On The Books: Gillian Flynn takes a stab at writing comics

Gone Girl author Gillian Flynn takes a shot at writing a graphic short called “Masks,” and frankly, it’s a little terrifying. Illustrated by Dave Gibbons, the graphic story artist who drew Alan Moore’s Watchmen comic series, the comic is V for Vendetta except with masked moms who are exacting vigilante justice on high school bullies. In a masked frenzy, the well intentioned moms end up bludgeoning an innocent kid to death. This collaboration was part of a promotion for the upcoming comics exhibit at the British Library in London, so Flynn hasn’t forsaken her prose novels. But it would be cool if she got a taste for comics and did her next novel as a graphic! [Guardian]

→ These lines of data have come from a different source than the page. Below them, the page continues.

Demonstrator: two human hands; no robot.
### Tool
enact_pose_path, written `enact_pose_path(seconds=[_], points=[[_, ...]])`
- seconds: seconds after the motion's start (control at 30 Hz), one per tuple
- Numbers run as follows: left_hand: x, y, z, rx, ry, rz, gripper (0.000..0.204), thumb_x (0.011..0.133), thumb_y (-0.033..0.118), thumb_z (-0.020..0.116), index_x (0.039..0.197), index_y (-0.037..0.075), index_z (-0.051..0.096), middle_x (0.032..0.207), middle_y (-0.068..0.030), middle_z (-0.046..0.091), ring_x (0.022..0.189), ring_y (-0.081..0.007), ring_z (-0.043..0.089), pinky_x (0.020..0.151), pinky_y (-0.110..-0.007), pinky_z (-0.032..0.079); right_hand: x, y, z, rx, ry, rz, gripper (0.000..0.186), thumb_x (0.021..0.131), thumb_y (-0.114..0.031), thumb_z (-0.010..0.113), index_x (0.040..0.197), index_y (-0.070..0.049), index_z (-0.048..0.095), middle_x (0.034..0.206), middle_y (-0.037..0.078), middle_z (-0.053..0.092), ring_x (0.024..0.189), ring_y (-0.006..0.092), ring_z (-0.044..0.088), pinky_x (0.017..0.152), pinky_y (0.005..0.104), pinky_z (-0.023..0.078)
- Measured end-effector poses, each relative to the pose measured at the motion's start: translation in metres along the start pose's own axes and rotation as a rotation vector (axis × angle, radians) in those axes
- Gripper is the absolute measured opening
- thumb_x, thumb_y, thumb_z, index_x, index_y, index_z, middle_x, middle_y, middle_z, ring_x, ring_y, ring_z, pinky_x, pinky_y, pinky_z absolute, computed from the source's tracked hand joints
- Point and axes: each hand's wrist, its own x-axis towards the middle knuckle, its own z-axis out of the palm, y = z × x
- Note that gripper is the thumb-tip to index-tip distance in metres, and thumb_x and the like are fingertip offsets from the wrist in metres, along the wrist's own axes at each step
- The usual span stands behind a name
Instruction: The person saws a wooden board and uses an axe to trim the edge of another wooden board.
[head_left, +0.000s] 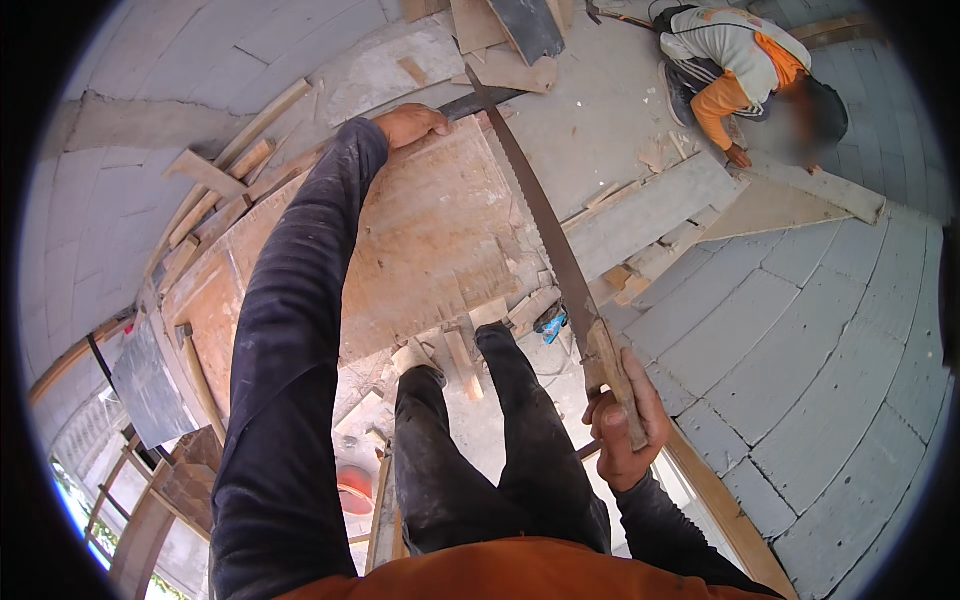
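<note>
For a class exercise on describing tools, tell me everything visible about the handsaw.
The handsaw has a long, brownish, metal-looking blade, narrowing toward its far tip, with teeth along its left edge. The right hand holds its pale, wood-looking handle, hiding part of it. It slants from upper left to lower right, beside the right edge of a large wooden board; whether the teeth touch the board is unclear.

The dusty grey floor (590, 130) bears loose boards (480, 25) at the top centre, long grey planks (655, 222) right of centre, and wood offcuts (462, 362) near the middle.
</note>
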Motion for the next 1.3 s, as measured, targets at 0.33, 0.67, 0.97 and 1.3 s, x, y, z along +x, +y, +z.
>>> enact_pose_path(seconds=[0.33,0.67,0.97,1.3], points=[[0.007,0.005,0.01,-0.158,-0.001,-0.051,0.055,0.098,0.049,0.058,0.13,0.007,0.072,0.132,-0.0125,0.069,0.12,-0.0251,0.062,0.109,-0.034,0.042,-0.004,0.014,0.006,0.048,0.006,0.059,0.069,0.102,-0.031,0.068,0.154,0.01,0.046,0.088,0.004,0.066,0.077,0.0105,0.061,0.072,0.0262,0.051],[-0.002,0.031,0.036,-0.125,0.18,-0.118,0.079,0.097,0.068,0.05,0.131,0.0,0.071,0.128,-0.0199,0.072,0.115,-0.0315,0.067,0.109,-0.036,0.043,0.003,0.017,0.011,0.026,0.06,0.036,0.071,0.104,-0.038,0.066,0.153,0.01,0.047,0.082,0.003,0.064,0.072,0.0106,0.061,0.07,0.0261,0.05],[0.004,0.009,0.04,-0.224,0.327,-0.026,0.068,0.103,0.058,0.042,0.136,0.006,0.069,0.137,-0.0203,0.067,0.124,-0.0303,0.062,0.113,-0.034,0.04,-0.005,0.023,0.014,0.103,0.066,0.05,0.068,0.104,-0.037,0.063,0.152,0.01,0.048,0.078,0.002,0.063,0.067,0.0114,0.06,0.066,0.0274,0.051],[-0.023,0.015,0.033,0.045,0.281,-0.065,0.056,0.104,0.047,0.053,0.142,0.007,0.065,0.139,-0.0226,0.066,0.127,-0.0326,0.063,0.112,-0.038,0.044,0.003,0.035,0.016,-0.042,-0.013,0.022,0.066,0.101,-0.031,0.07,0.151,0.009,0.051,0.094,0.007,0.07,0.081,0.0124,0.066,0.076,0.0268,0.053]])
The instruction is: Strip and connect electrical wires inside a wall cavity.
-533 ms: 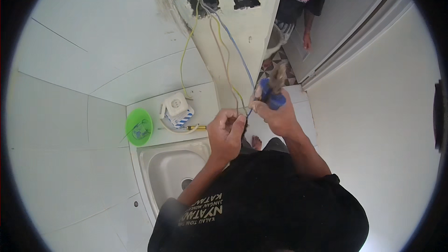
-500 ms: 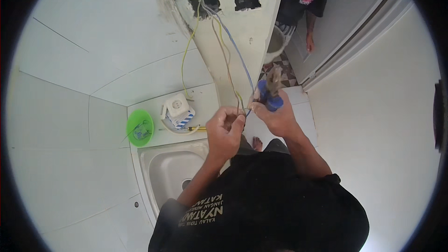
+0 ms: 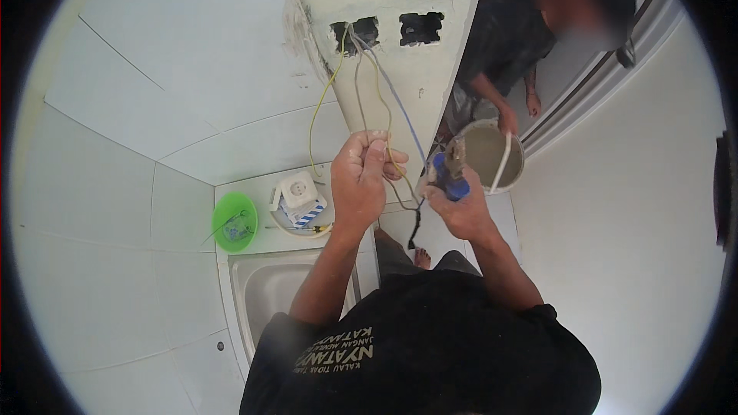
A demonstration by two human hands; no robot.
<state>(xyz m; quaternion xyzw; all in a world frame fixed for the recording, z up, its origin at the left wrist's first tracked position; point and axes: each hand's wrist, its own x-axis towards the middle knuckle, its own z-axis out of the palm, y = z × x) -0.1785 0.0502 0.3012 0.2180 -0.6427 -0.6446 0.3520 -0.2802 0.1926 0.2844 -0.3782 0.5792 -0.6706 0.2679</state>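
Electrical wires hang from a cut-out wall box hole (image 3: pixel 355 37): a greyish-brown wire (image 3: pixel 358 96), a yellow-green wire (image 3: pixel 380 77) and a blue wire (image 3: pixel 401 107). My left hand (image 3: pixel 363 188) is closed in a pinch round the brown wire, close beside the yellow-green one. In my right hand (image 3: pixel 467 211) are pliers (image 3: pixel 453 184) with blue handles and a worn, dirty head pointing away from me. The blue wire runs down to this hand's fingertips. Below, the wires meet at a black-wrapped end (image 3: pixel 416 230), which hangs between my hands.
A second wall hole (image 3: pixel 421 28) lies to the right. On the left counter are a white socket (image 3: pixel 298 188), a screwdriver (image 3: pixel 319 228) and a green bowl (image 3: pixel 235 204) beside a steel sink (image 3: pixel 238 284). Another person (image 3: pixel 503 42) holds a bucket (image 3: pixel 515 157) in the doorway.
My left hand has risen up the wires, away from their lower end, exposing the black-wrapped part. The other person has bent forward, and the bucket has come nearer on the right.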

Neil Gaiman is giving away free copies of Stardust on May 3rd! That got you excited right? Well, the fine print is that it’s only happening in Sainsbury’s, a UK grocery chain. Eff. When you pick up a copy of The Guardian in the grocery, you get a copy of Stardust to celebrate the paperback release of his newest book The Ocean at the End of the Lane. So Brits, get on that…and please send me one! [Guardian]

The Polish poet Tadeusz Różewicz passed away at 92. His poetry was deeply influenced by the European political turmoil of the 20th century: the insidious infiltration of fascism, the terrors of World War II, the rise and fall of the USSR. The Guardian reports that both he and his brother (also a poet) served in the Polish Underground, but his brother was killed by the Gestapo in 1944. His hard life led to his stripped down style of poetry, affecting and merciless. [Guardian]

I am an unabashed Celine Dion fan. Whether you love her or loathe her, Slate has an interesting essay by Mary Gaitskill, who wrote the story that became that movie Secretary (such a great flick). She picks apart why Dion is so polarizing (and it’s not because she’s Québécois!) and why our tastes in art can make us want to throttle artists sometimes. This is an excerpt from the upcoming book, Let’s Talk About Love: Why Other People Have Such Bad Taste. Need this. [Slate via NPR]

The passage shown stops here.